5 out of 5 stars GREAT, OBJECTIVE, DISTURBING AND SAD   March 24, 2010
a viewer (antioch, tn United States)
4 out of 4 found this review helpful

Those four words above describe the new book. The author has done his research extensively and backs up his claims with his resources.

Tammy Wynette was a very complicated woman, looking for the idealistic life. She did not find it in this life. Up to her death she was constantly looking for that "Elusive Dream"....that ideal "love".

The author is incredibly fair in his assessment of Wynette's character. He pulls no punches. She was not a perfect human being and he does not portray her as one. She says she embellished the truth to make it more exciting.

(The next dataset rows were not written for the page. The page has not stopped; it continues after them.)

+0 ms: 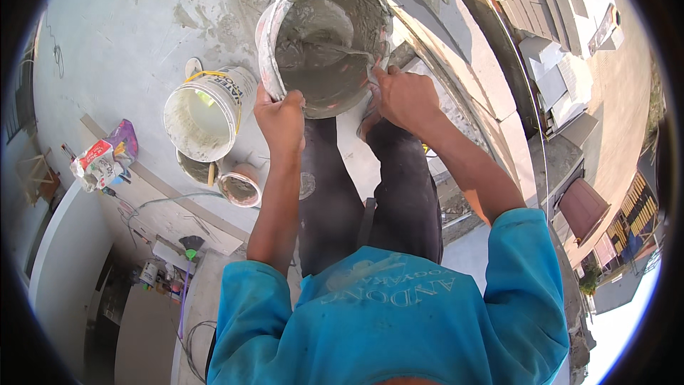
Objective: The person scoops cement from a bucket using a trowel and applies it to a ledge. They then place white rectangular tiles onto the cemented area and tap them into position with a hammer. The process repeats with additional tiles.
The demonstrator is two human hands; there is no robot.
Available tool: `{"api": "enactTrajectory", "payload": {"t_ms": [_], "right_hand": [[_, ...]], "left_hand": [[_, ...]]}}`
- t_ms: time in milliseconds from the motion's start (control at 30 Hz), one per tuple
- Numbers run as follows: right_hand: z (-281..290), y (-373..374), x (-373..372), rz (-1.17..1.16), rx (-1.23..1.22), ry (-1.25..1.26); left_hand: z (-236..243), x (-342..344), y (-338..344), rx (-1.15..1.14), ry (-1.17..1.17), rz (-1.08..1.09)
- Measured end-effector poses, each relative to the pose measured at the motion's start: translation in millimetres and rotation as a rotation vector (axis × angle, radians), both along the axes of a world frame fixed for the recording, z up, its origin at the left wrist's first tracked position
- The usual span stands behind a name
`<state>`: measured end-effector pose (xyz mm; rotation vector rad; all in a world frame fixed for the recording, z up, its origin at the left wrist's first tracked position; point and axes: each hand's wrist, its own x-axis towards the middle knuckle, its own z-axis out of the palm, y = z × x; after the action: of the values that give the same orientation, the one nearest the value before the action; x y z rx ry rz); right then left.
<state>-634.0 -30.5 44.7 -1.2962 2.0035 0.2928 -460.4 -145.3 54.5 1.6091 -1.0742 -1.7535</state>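
A large mortar-crusted bucket (pixel 268 36) is tipped so that its mouth faces me, with wet grey mortar (pixel 313 64) inside. My left hand (pixel 281 117) is closed on its near left rim, thumb on the inner side. At the near right rim, my right hand (pixel 406 100) is closed round the handle end of a mortar-coated trowel (pixel 342 50). The trowel's blade reaches into the bucket and lies across the mortar, its outline partly lost in the grey. My fingers hide most of its handle.
To the left stand a white bucket (pixel 235 89) with a yellow handle and a small tub (pixel 242 189) of grey mix. A plastic bag (pixel 107 160) lies farther left. On the right, a ledge (pixel 491 78) drops toward the ground below. Cables cross the floor at left.
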Motion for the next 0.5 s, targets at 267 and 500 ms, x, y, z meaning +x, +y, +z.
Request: {"api": "enactTrajectory", "payload": {"t_ms": [267,500], "right_hand": [[-18.6,-115.2,48.9,-0.162,-0.15,-0.17],[-47.8,-238.9,41.6,-1.12,0.095,-1.554]], "left_hand": [[-22.5,1.2,-135.5,-0.109,-0.01,-0.131],[-43.6,26.0,-265.4,0.098,-0.001,-0.057]]}}
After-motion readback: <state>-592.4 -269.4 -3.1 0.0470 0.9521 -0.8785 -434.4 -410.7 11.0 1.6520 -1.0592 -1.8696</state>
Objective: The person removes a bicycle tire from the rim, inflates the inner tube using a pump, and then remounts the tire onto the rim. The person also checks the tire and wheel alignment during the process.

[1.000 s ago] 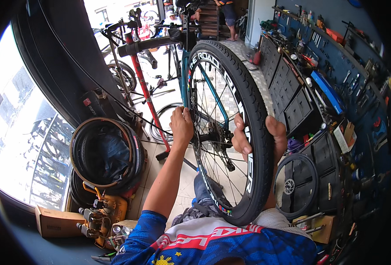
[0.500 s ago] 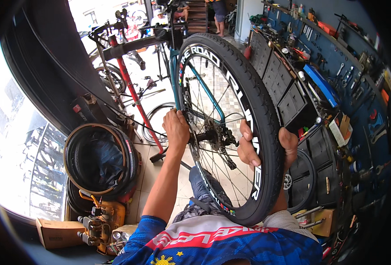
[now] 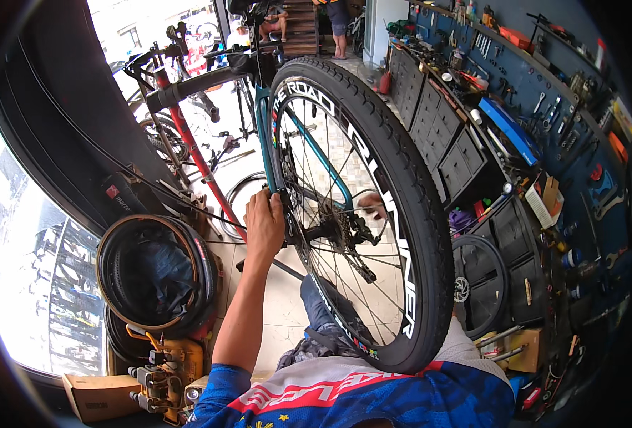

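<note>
A bicycle wheel (image 3: 430, 285) with a black knobbly tyre and a black rim with white lettering stands upright before me, its lower edge against my shirt. It sits between the teal stays (image 3: 264, 135) of a bicycle frame. My left hand (image 3: 262, 225) is closed at the lower end of the left stay, beside the wheel; its thumb side is partly hidden. Through the spokes my right hand (image 3: 371, 206) shows blurred beyond the rim, near the rear derailleur (image 3: 359, 235); the tyre hides its forearm. The sprockets (image 3: 334, 221) show at the hub.
A red repair stand (image 3: 194, 146) holds the bicycle. At the left are stacked tyres (image 3: 109, 285), a yellow machine (image 3: 180, 367) and a cardboard box (image 3: 102, 396). Black drawers (image 3: 462, 164), a loose wheel (image 3: 498, 285) and a tool wall (image 3: 530, 85) line the right. People are at the back.
My right hand has let go of the tyre and rim and moved up and inward behind the spokes. My left hand has shifted slightly down and left; the view has moved a little.
</note>
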`<action>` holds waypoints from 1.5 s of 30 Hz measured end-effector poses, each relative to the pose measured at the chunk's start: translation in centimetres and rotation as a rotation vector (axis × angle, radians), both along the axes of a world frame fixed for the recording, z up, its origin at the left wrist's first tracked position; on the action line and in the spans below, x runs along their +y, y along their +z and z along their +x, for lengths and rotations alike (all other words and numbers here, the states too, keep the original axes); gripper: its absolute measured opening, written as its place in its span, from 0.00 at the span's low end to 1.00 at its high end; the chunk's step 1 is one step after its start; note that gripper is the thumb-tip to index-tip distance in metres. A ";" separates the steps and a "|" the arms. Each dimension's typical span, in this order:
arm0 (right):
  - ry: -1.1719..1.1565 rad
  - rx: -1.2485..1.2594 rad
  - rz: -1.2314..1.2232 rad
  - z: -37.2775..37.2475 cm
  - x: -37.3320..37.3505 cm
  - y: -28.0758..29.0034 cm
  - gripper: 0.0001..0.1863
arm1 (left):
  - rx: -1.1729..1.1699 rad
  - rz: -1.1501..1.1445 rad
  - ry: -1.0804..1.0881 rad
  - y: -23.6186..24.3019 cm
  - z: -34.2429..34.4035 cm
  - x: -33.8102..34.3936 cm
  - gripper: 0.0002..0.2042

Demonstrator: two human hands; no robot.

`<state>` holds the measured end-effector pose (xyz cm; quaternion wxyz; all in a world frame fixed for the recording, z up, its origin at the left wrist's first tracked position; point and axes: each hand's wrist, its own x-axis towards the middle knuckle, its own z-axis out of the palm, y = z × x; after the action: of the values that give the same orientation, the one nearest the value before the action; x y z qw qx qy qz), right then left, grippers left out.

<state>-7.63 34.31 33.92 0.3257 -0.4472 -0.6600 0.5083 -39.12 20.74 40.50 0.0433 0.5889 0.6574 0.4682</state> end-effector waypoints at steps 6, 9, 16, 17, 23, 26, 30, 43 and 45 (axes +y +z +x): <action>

He has also conducted an extensive array of interviews with Don Chapel (Tammy's second husband), Tammy's close friend and pal growing up, Linda Cayson, Chapel's daughter, Donna, George and Nancy Jones, Wynette Biographer Joan Dew, Loretta Lynn (Tammy's best girlfriend in the music business), Jan Howard and many, many others. He also gave George Richey a chance to tell his story but he declined to be interviewed.

This book also contains a great career retrospective and a great chapter on Billy Sherrill, Tammy's long-time producer.

True, this book does not portray George Richey in a good light....but the author is fair as he gets quotes here from RIchey's defenders. Unfortunately, RIchey's defenders are in the minority. When all is said and done, the final analysis here is that Wynette was, like Judy Garland, an addictive personality who had to be under the control of a man....well she got what she wanted.....there was no one more controlling than George Richey. There are several testaments here to the fact that Tammy loved her daughters and her daughters loved her. No, their relationship wasn't ideal (what is???), and after she married Richey, he made sure he eliminated all of Wynette's friends from her life and kept her daughters from her at arm's length.

I firmly believe after reading this account that George Richey was responsible for Wynette's decline. She was already in bad shape, he saw this, saw his meal ticket and ultimately, made sure that she could not function without drugs or without him. Sad, sad, sad.

Read this wonderful account and make up your mind for yourselves. I thoroughly want to commend Jimmy McDonough, the author, for his wonderful research, his remarkable telling of every side of the story and what was ultimately a labor of love for him.



5 out of 5 stars The Real Thing -- When Country Music Was Truly Country   March 31, 2010
Ken Byerly (Jericho, Vermont)
4 out of 4 found this review helpful

I grew up on a farm in North Carolina, before eventually landing on Wall Street, and for me this book approached a religious experience. It's not just the story of Tammy Wynette, it's the story of a time and a place that, as McDonough says, will never come again, a time when we listened to WCKY in Cincinnati and WWVA in Wheeling, West Virginia, and country singers SPOKE to us in cheating songs, drinking songs, tales of love gone astray. At first the country charts amounted to "twenty-nine guys and Kitty Wells." Then Tammy Wynette came out of Tremont High School in Red Hook, Alabama and started singing and, said a friend, "it was like a great wind came through. Nothing was ever the same."
George Jones became Wynette's third and most significant husband. "When it comes to singing," she said, "no one can touch him. They have never been able to and they never will." His drinking led to their divorce. He finally straightened himself out, meanwhile Wynette became addicted to painkillers. She died in her 50s, and in pain.
There's a lot of great music described in this book, and a lot of sadness. But then isn't that what country music is all about?